● What is needed
Nothing but an exact repeat of the data, with pictures removed, belongs in the answer.

■ ■ ■ ■

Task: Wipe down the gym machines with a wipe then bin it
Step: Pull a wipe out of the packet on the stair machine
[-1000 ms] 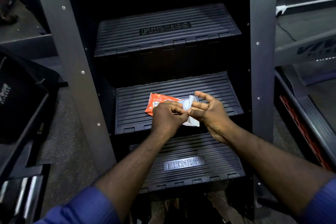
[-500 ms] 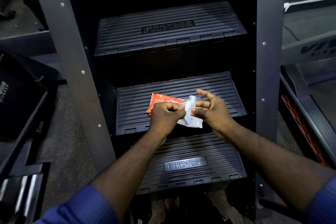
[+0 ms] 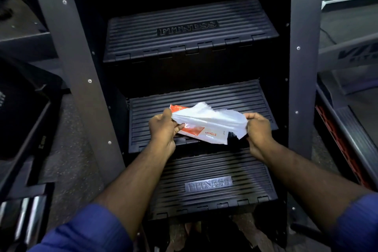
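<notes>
a thin white wet wipe (image 3: pixel 208 116) is stretched out between both hands above the middle black ribbed plastic step (image 3: pixel 225 94), its left edge in the left hand (image 3: pixel 163 127) and its right edge in the right hand (image 3: pixel 258 129). the left grip is clenched on the wipe's edge and on the left end of the orange and white plastic wipe packet (image 3: pixel 195 131), which sits just under the wipe, while the right grip, fingers curled, pinches the wipe alone. a grey metal upright (image 3: pixel 67 63) stands at the left of the steps, and a blue sleeve (image 3: pixel 88 229) covers the left upper arm.
</notes>
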Tool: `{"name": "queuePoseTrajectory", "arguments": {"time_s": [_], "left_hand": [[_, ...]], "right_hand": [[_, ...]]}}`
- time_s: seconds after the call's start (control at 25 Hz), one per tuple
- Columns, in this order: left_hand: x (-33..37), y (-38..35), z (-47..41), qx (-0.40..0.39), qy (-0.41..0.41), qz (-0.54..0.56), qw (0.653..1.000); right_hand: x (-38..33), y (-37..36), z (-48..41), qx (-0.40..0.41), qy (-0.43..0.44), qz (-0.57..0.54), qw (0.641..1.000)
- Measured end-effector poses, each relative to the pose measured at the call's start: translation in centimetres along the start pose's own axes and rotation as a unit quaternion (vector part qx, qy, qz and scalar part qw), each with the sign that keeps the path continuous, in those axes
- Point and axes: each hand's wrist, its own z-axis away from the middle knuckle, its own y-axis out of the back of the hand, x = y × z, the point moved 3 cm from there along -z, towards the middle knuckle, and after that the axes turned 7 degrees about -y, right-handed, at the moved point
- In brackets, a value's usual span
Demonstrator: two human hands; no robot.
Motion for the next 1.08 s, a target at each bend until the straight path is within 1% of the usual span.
{"name": "queuePoseTrajectory", "arguments": {"time_s": [0.08, 0.16, 0.24, 0.32, 0.44, 0.48, 0.56, 0.64, 0.68, 0.76, 0.8, 0.84, 0.92, 0.96, 1.0, 1.04, 1.08], "left_hand": [[0.2, 0.2, -0.3, 0.057, -0.014, 0.010, 0.998], [0.1, 0.8, -1.0, 0.108, -0.023, -0.001, 0.994], [0.3, 1.1, -1.5, 0.110, -0.020, -0.003, 0.994], [0.7, 0.9, -1.3, 0.078, -0.022, -0.013, 0.997], [1.4, -0.3, 0.1, 0.010, -0.034, -0.012, 0.999], [1.5, -1.1, 0.7, -0.020, -0.028, -0.005, 0.999], [1.2, -2.6, 1.5, -0.087, 0.009, 0.026, 0.996], [0.2, -3.9, 1.7, -0.128, 0.049, 0.060, 0.989], [-0.4, -4.4, 1.7, -0.143, 0.069, 0.077, 0.984], [-1.5, -5.1, 1.7, -0.166, 0.091, 0.084, 0.978], [-1.9, -5.3, 1.4, -0.171, 0.082, 0.062, 0.980], [-2.5, -5.3, 0.7, -0.167, 0.054, 0.017, 0.984], [-3.2, -4.7, -0.9, -0.142, -0.039, -0.103, 0.984], [-3.5, -4.2, -1.8, -0.119, -0.093, -0.178, 0.972], [-3.7, -3.7, -2.4, -0.100, -0.147, -0.266, 0.947], [-4.0, -3.3, -2.7, -0.093, -0.199, -0.362, 0.906], [-4.3, -3.2, -2.5, -0.101, -0.244, -0.455, 0.851]], "right_hand": [[0.3, 0.7, -0.7, 0.028, -0.026, -0.077, 0.996], [0.7, 1.2, -1.1, 0.027, -0.064, -0.130, 0.989], [0.8, 1.4, -1.1, -0.018, -0.101, -0.164, 0.981], [0.5, 1.4, -0.7, -0.065, -0.110, -0.165, 0.978], [-0.3, 0.6, 0.8, -0.159, -0.113, -0.109, 0.975], [-0.4, 0.1, 1.1, -0.194, -0.110, -0.075, 0.972], [-0.6, -0.8, 1.2, -0.245, -0.063, 0.027, 0.967], [-0.7, -1.9, 1.6, -0.266, 0.028, 0.122, 0.956], [-0.6, -2.4, 1.8, -0.273, 0.060, 0.157, 0.947], [-0.4, -3.1, 2.2, -0.265, 0.090, 0.188, 0.942], [-0.3, -3.2, 2.0, -0.246, 0.105, 0.192, 0.944], [-0.2, -3.2, 1.5, -0.216, 0.115, 0.198, 0.949], [-0.2, -3.1, 0.3, -0.155, 0.102, 0.196, 0.963], [-0.1, -2.9, -0.5, -0.135, 0.084, 0.180, 0.971], [0.0, -2.8, -1.1, -0.121, 0.068, 0.158, 0.978], [0.1, -2.7, -1.6, -0.110, 0.061, 0.142, 0.982], [0.2, -2.5, -2.0, -0.100, 0.063, 0.135, 0.984]]}}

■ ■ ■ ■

● Task solution
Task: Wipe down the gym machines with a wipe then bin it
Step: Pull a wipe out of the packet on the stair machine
[-1000 ms] 
[-500 ms] 
[+0 ms] 
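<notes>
a thin white wet wipe (image 3: pixel 208 116) is stretched out between both hands above the middle black ribbed plastic step (image 3: pixel 225 94), its left edge in the left hand (image 3: pixel 163 127) and its right edge in the right hand (image 3: pixel 258 129). the left grip is clenched on the wipe's edge and on the left end of the orange and white plastic wipe packet (image 3: pixel 195 131), which sits just under the wipe, while the right grip, fingers curled, pinches the wipe alone. a grey metal upright (image 3: pixel 67 63) stands at the left of the steps, and a blue sleeve (image 3: pixel 88 229) covers the left upper arm.
</notes>
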Tool: `{"name": "queuePoseTrajectory", "arguments": {"time_s": [_], "left_hand": [[_, ...]], "right_hand": [[_, ...]]}}`
- time_s: seconds after the call's start (control at 25 Hz), one per tuple
- Columns, in this order: left_hand: x (-33..37), y (-38..35), z (-47..41), qx (-0.40..0.39), qy (-0.41..0.41), qz (-0.54..0.56), qw (0.653..1.000); right_hand: x (-38..33), y (-37..36), z (-48..41), qx (-0.40..0.41), qy (-0.43..0.44), qz (-0.57..0.54), qw (0.641..1.000)
- Measured end-effector poses, each relative to the pose measured at the call's start: translation in centimetres along the start pose's own axes and rotation as a unit quaternion (vector part qx, qy, qz and scalar part qw), each with the sign that keeps the path continuous, in those axes
- Point and axes: each hand's wrist, its own z-axis away from the middle knuckle, its own y-axis out of the back of the hand, x = y × z, the point moved 3 cm from there along -z, towards the middle knuckle, and after that the axes turned 7 degrees about -y, right-handed, at the moved point
- In brackets, a value's usual span
Demonstrator: two human hands; no robot.
Motion for the next 1.08 s, a target at each bend until the straight path is within 1% of the usual span.
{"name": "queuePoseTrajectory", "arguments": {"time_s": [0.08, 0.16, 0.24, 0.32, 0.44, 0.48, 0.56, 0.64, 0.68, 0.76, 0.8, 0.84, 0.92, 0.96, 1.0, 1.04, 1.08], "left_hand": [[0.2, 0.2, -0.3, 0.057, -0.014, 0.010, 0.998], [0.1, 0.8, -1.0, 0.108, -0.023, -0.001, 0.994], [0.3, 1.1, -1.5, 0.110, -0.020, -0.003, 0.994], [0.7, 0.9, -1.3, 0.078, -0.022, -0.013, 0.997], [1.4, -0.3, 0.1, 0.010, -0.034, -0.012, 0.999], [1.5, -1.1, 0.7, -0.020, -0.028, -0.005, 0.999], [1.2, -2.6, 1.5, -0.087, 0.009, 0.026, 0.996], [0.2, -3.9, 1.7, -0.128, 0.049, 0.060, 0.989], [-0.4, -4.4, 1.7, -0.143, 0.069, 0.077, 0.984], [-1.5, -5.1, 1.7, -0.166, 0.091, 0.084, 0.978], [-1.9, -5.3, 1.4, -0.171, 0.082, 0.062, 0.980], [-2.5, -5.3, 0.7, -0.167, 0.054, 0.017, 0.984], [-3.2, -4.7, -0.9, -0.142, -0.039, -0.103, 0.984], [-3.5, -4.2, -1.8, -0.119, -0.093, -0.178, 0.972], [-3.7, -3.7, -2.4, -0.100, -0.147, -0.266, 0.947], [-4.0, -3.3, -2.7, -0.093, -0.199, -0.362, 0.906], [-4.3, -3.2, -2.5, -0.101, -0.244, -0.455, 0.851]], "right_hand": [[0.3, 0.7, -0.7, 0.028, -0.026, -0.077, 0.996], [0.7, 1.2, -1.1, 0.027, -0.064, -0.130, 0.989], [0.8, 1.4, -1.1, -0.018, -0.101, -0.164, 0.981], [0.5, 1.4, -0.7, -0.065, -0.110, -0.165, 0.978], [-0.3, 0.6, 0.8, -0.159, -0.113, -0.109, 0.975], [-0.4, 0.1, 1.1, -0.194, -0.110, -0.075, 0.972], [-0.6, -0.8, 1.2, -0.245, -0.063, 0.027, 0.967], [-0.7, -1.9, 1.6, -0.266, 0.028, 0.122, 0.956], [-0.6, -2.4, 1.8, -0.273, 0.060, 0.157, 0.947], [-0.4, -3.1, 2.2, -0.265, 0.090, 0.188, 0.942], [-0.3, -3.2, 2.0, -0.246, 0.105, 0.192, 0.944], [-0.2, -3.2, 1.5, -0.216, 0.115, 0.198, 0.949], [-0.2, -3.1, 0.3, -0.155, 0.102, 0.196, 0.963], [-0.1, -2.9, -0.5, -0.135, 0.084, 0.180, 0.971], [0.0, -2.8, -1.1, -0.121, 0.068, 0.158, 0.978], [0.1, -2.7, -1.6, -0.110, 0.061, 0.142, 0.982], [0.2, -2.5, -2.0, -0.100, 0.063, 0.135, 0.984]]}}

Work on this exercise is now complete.